Best Subset Selection

The first variable selection methods we will discuss is call best subsets regression or all possible subsets regression procedure. The idea is to fit all possible regression models with the chosen set of predictors and pick the subset of predictors that yields the best model based on some criterion. Before we cover the actual procedure, let’s discuss some criterion for choosing a best model.

Model Selection Criteria

There are many criteria that can be used to define a best model, and they each quantify different aspects of the regression model. This often leads to different best models between different criteria. This should not be viewed as an issue as long as you don’t claim that the result of best subset regression is the best out of all models. This procedure should be thought of as a screening procedure, that is, as a way to reduce the number large number of possible regression models to just a handful of models that we can then evaluate further before arriving at a final model.
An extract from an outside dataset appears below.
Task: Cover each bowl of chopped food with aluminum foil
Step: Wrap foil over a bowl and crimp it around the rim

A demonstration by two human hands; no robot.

The criteria that we will discuss here are

\(R^2\)
Adjusted-\(R^2\)
MSE
Mallow’s \(C_p\)
AIC
BIC
PRESS statistic
Predicted \(R^2\)

\(R^2\)

Recall that \(R^2\) provides a measure of how well the model fits the data by measuring the predictive power of the model. Higher \(R^2\) means that the model is better. The drawback is that \(R^2\) always increases when adding new variables, so we can’t just say that a higher \(R^2\) means a better model. We will also need to examine the magnitude by which \(R^2\) increases to decide if adding more variables is worth it.

Higher \(R^2\) is better until the increase is small

Adjusted \(R^2\) and MSE

The adjusted \(R^2\) is similar to \(R^2\) but with an added penalty for adding more predictors. This means that the adjusted-\(R^2\) will only increase as long as the benifit of adding the variable to the model outweighs the penalty.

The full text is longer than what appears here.